Before getting into the details of how to handle joystick input from a programming perspective, it’s worth addressing an important issue related to joysticks: calibration. Calibration is the process of fine-tuning the settings for a joystick so that the handle is properly centered. Joystick calibration is kind of like having your car aligned; when a joystick isn’t properly calibrated, it has a tendency to pull to one side. Fortunately, joystick calibration is easy to perform, and is readily available from the Windows Control Panel. To access joystick settings, just follow these steps in Windows XP:

Note

Even if you aren’t using Windows XP, you’ll still find some kind of joystick or controller icon in the Control Panel for calibrating and testing your game controllers. The specifics of calibrating your joystick might be a little different from the steps I’ve listed, but the general idea is the same.

After following these steps, you’ll be presented with a window that is specific to your particular joystick. In my case, I’m using a Microsoft SideWinder game pad, so the window I see is shown in Figure 7.1.

Figure 7.1. The Properties window for your joystick should provide a means of calibrating the joystick.

To calibrate my joystick (game pad), I just click the Calibrate button.
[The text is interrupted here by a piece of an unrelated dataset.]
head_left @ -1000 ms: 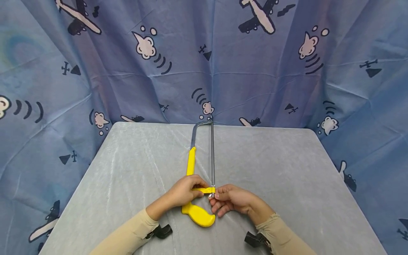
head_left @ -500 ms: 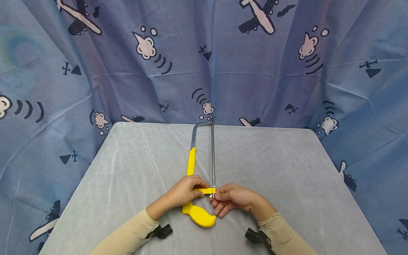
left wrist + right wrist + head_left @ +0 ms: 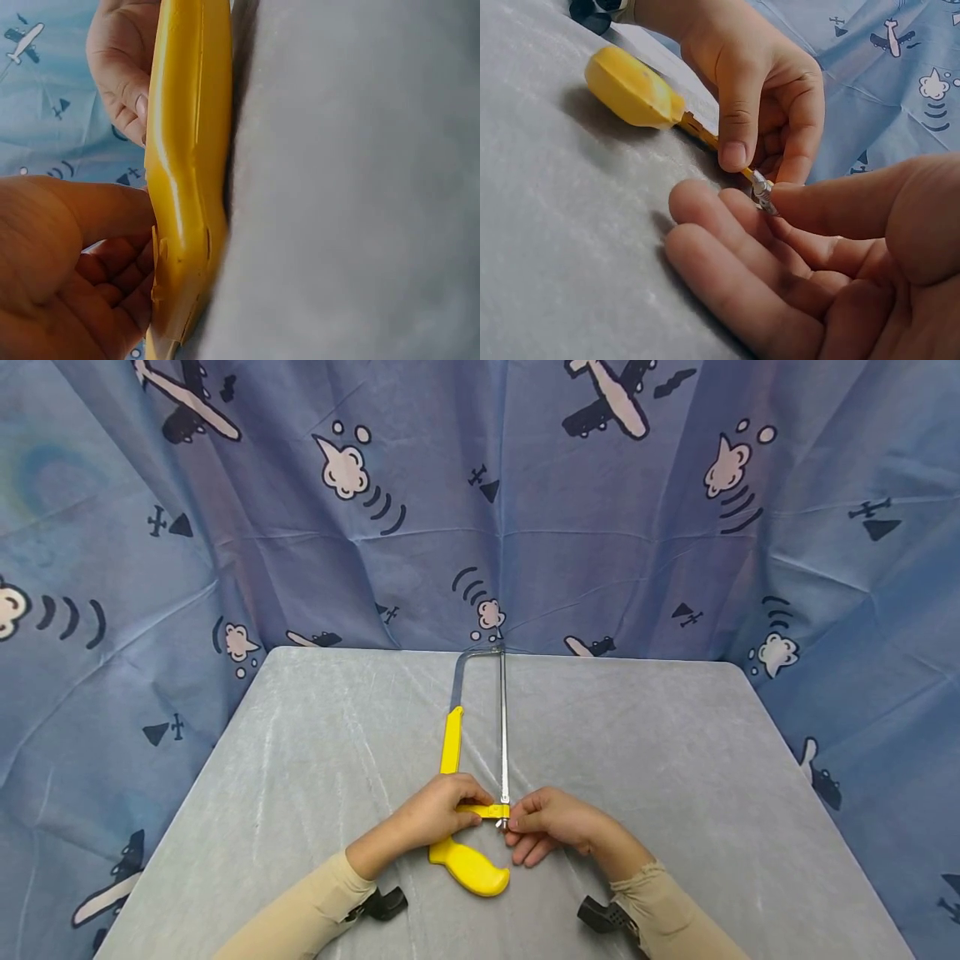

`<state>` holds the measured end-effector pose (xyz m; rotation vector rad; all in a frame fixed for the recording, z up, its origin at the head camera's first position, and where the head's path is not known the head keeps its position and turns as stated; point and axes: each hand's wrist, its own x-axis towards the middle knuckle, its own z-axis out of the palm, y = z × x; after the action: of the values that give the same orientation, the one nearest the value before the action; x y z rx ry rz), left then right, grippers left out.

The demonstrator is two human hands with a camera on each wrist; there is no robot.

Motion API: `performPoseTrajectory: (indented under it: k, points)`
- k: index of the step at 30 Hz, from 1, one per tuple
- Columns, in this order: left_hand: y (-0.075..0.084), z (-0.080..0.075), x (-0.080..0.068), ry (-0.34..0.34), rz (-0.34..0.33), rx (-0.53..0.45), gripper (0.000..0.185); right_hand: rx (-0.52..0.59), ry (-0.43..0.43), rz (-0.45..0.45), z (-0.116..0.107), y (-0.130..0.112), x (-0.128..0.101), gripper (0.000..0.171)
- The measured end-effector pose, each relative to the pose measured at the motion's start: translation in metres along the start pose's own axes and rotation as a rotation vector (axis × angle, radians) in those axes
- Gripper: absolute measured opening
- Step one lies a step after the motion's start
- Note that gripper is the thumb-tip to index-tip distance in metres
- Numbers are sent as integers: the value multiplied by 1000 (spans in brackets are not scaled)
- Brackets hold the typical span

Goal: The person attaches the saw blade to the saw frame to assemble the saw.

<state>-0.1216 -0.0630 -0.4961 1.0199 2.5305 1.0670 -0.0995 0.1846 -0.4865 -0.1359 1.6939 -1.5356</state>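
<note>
A hacksaw with a yellow handle (image 3: 472,870) lies on the table, its grey front bow pointing away. Its narrow metal blade (image 3: 503,718) runs along the right side. My left hand (image 3: 435,806) holds the yellow crosspiece (image 3: 487,811) between thumb and fingers. Beyond the crosspiece sticks out a small silver wing nut (image 3: 501,824), which my right hand (image 3: 558,822) pinches between thumb and index finger. The right wrist view shows that wing nut (image 3: 762,192) close up, the other right fingers loosely spread beneath. In the left wrist view the yellow frame (image 3: 184,150) hides part of both hands.
A grey cloth-covered table (image 3: 637,743) extends on both sides of the saw. Blue curtain (image 3: 420,568) printed with planes hangs right behind its far edge. Black wrist cameras (image 3: 386,904) are strapped under both sleeves.
My right fingers have shifted slightly up and right while turning the wing nut, which sits at a different angle. The blade now shows a lighter face. My left hand keeps its hold.
</note>
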Motion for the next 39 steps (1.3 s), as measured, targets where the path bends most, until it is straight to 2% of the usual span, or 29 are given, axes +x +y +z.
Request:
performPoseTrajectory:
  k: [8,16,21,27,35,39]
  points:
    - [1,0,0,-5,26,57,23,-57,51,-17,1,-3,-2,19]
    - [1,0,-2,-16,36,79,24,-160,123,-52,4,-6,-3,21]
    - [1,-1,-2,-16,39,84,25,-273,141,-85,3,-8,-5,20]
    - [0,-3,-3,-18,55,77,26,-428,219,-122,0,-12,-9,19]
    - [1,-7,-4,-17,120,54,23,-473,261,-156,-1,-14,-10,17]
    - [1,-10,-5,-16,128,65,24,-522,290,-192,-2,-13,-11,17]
This starts the Device Calibration Wizard, which is shown in Figure 7.2.

Figure 7.2. The Device Calibration Wizard provides a means of calibrating joysticks in Windows XP.

Click the Next button to get started calibrating the joystick (see Figure 7.3).

Figure 7.3. Calibrating a joystick first involves pressing a button on the joystick without touching the joystick handle (or control pad for game pads).

The first step in calibrating a joystick is to leave the handle centered and press a button, as shown in Figure 7.3. In the case of a game pad, you simply don’t touch the control pad (D-Pad) and then press a button. You are then prompted to calibrate the axes of the joystick by moving the handle or control pad in all of its directions, followed by pressing another button (see Figure 7.4).

Figure 7.4. The Device Calibration Wizard determines the range of each joystick axis by asking you to move the handle or control pad in each direction.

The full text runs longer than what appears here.